Each line below that contains "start" counts once; report the total and nothing more.

::: THE DATA :::

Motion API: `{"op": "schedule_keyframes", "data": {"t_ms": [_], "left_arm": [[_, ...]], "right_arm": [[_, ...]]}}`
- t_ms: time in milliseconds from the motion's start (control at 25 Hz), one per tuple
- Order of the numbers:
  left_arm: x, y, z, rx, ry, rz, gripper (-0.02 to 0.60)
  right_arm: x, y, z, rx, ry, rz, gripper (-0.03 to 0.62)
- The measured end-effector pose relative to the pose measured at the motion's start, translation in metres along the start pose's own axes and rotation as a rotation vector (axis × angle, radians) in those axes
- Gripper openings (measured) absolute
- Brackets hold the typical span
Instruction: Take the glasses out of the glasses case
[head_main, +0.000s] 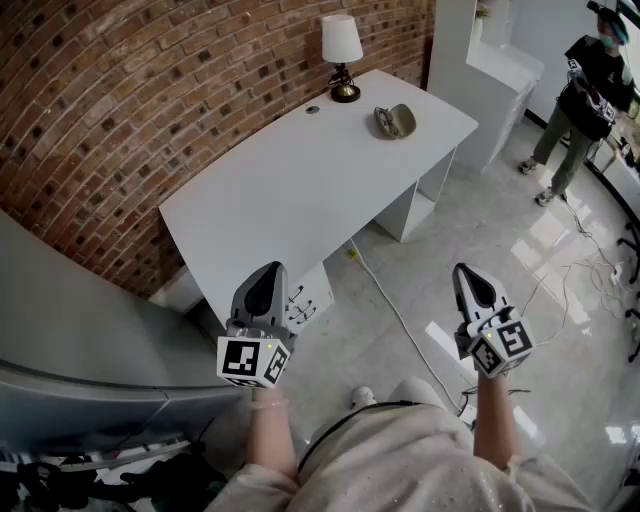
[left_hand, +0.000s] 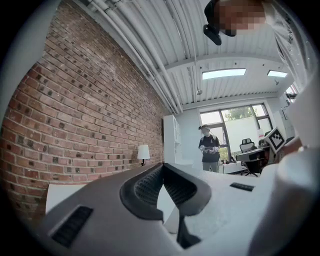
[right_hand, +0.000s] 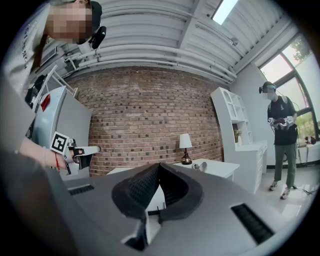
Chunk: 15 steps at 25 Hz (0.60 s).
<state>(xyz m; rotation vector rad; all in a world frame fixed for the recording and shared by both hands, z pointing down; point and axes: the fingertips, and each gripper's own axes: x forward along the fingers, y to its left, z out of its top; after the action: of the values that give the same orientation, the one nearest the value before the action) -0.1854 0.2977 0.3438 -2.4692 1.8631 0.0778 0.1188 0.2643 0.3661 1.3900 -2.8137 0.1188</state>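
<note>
Brick wall (head_main: 150, 100) backs a white desk (head_main: 300, 190), and we stand well back from it on the pale tiled floor (head_main: 520, 220). At the desk's far end a table lamp (head_main: 342, 55) with a white shade stands by the wall. Near the lamp, toward the desk's outer edge, lies the glasses case (head_main: 395, 121) with its lid swung open — it is too small for us to tell what lies inside. We hold the left gripper (head_main: 266, 280) and the right gripper (head_main: 468, 280) low in front of us, well apart from each other and far from the case. Each one's jaws are pressed together with nothing between them. A white cable (head_main: 385, 298) trails across the floor, and another person (head_main: 585, 95) stands beyond a white shelf unit (head_main: 490, 70).
</note>
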Motion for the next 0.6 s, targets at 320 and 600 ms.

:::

* _ANSWER FOR THE TASK_: 2